Member of the Kansas House of Representatives from the 83rd district
- In office January 14, 1985 – January 14, 2013
- Preceded by: Michael Meacham
- Succeeded by: Carolyn Bridges

Personal details
- Born: March 7, 1936 (age 90) Wichita, Kansas, U.S.
- Party: Republican
- Spouse: Gary Pottorff
- Children: 2
- Education: Kansas State University St. Louis University

= Jo Ann Pottorff =

American politician (born 1936)

Jo Ann Pottorff (March 7, 1936) was a member of the Kansas House of Representatives, representing the 83rd district. She served from 1985 to 2013. Prior to her election she served as President of the Kansas Association of School Boards, as well as the Wichita School Board.

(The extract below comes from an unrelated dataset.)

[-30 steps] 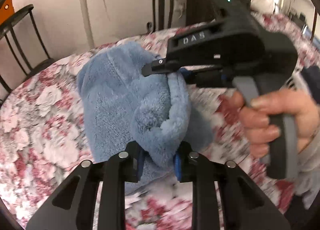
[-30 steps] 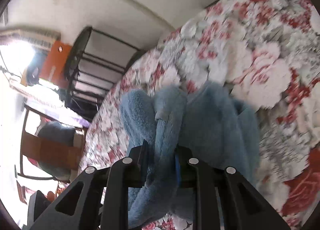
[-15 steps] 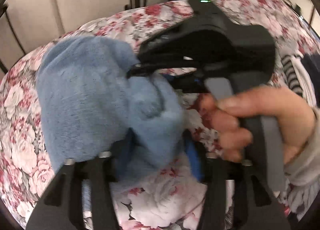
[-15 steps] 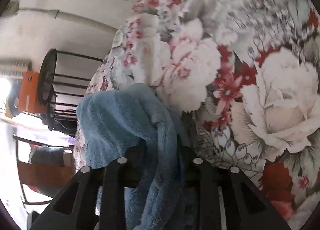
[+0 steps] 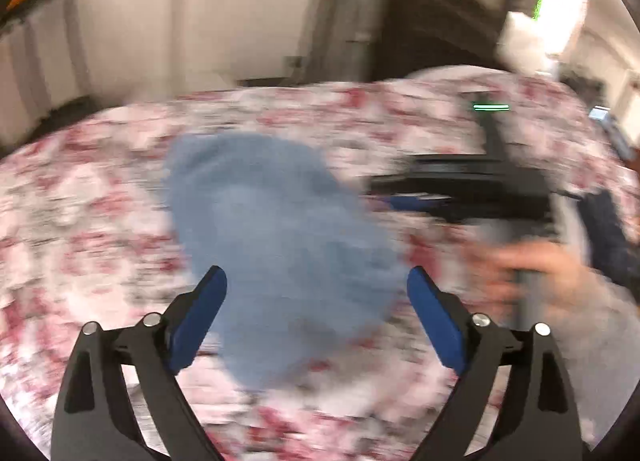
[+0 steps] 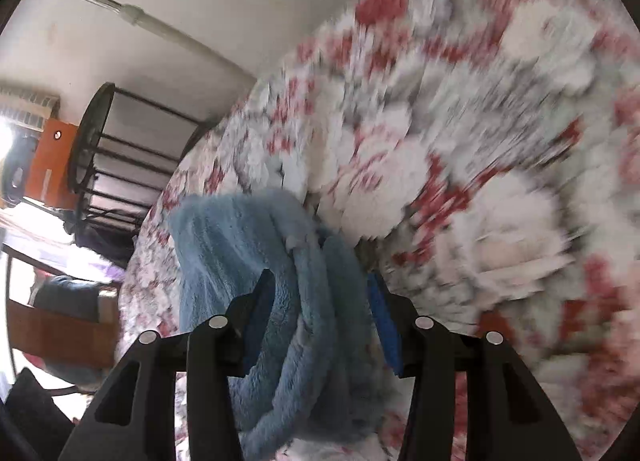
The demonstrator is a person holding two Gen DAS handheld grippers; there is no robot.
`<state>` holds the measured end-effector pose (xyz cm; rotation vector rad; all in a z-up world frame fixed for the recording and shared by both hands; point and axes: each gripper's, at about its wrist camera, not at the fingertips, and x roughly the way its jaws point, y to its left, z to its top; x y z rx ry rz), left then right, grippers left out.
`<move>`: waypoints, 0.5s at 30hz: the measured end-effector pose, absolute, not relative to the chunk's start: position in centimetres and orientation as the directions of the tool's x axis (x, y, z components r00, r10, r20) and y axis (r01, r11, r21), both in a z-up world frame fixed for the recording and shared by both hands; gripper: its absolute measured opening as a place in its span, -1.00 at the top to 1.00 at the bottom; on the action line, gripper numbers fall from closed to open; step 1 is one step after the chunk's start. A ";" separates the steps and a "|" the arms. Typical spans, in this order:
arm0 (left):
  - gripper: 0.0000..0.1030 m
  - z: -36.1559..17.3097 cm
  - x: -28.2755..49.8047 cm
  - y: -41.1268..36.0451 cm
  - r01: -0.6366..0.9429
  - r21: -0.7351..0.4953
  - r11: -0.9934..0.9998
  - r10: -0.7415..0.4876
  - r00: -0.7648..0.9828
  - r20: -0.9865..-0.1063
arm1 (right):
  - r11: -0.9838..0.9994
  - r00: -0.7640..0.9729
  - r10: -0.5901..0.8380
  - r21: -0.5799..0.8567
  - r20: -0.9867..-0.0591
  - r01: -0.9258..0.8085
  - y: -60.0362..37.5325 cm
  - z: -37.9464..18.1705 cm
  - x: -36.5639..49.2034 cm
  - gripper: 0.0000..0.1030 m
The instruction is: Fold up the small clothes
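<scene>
Your left gripper (image 5: 316,293) stands with its jaws spread wide, having just been opening, and the blue fleece garment (image 5: 280,245) lies on the floral bedspread (image 5: 80,221) below and between the blue pads (image 5: 200,313), neither pad pressing on it. Your right gripper (image 6: 320,301) has also just been opening; its jaws stand partly apart with thick rolls of the same fleece (image 6: 312,301) bunched between them, filling most of the gap (whether the pads still bear on the cloth you cannot tell from this view). The garment is a soft, plush, pale blue piece, lying in a rounded heap in the left wrist view, heavily smeared by motion blur; in the right wrist view its pile is sharp, with folded edges running in parallel ridges toward the camera. Compared with a second ago, your left jaws no longer pinch a fold of the fleece, and the cloth has dropped flat onto the bedspread. Your right gripper, seen from the left wrist view (image 5: 460,189), has drawn away to the right of the garment, with your right hand (image 5: 532,273) blurred beneath it.
</scene>
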<state>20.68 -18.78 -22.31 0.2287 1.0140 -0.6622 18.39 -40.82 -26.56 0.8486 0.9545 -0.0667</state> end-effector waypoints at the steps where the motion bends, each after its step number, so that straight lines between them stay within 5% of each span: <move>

Pottorff was born in Wichita and has a BA in Elementary Education from Kansas State University and an MA in Urban Education from St. Louis University. She is a member of the Business Education Success Team, East Wichita Rotary, Forum for Executive Women, Wichita Chamber of Commerce, Junior League of Wichita, and National Assessment Governing Board.

Pottorff is a member of the Commerce and Labor, General Government Budget, Transportation and Public Safety Budget, and State Building Construction committees. One of the top donors to Pottorff's 2008 campaign was Kansans for Lifesaving Cures.

In May 2012, Pottorff announced that she would be retiring from politics and would not seek re-election.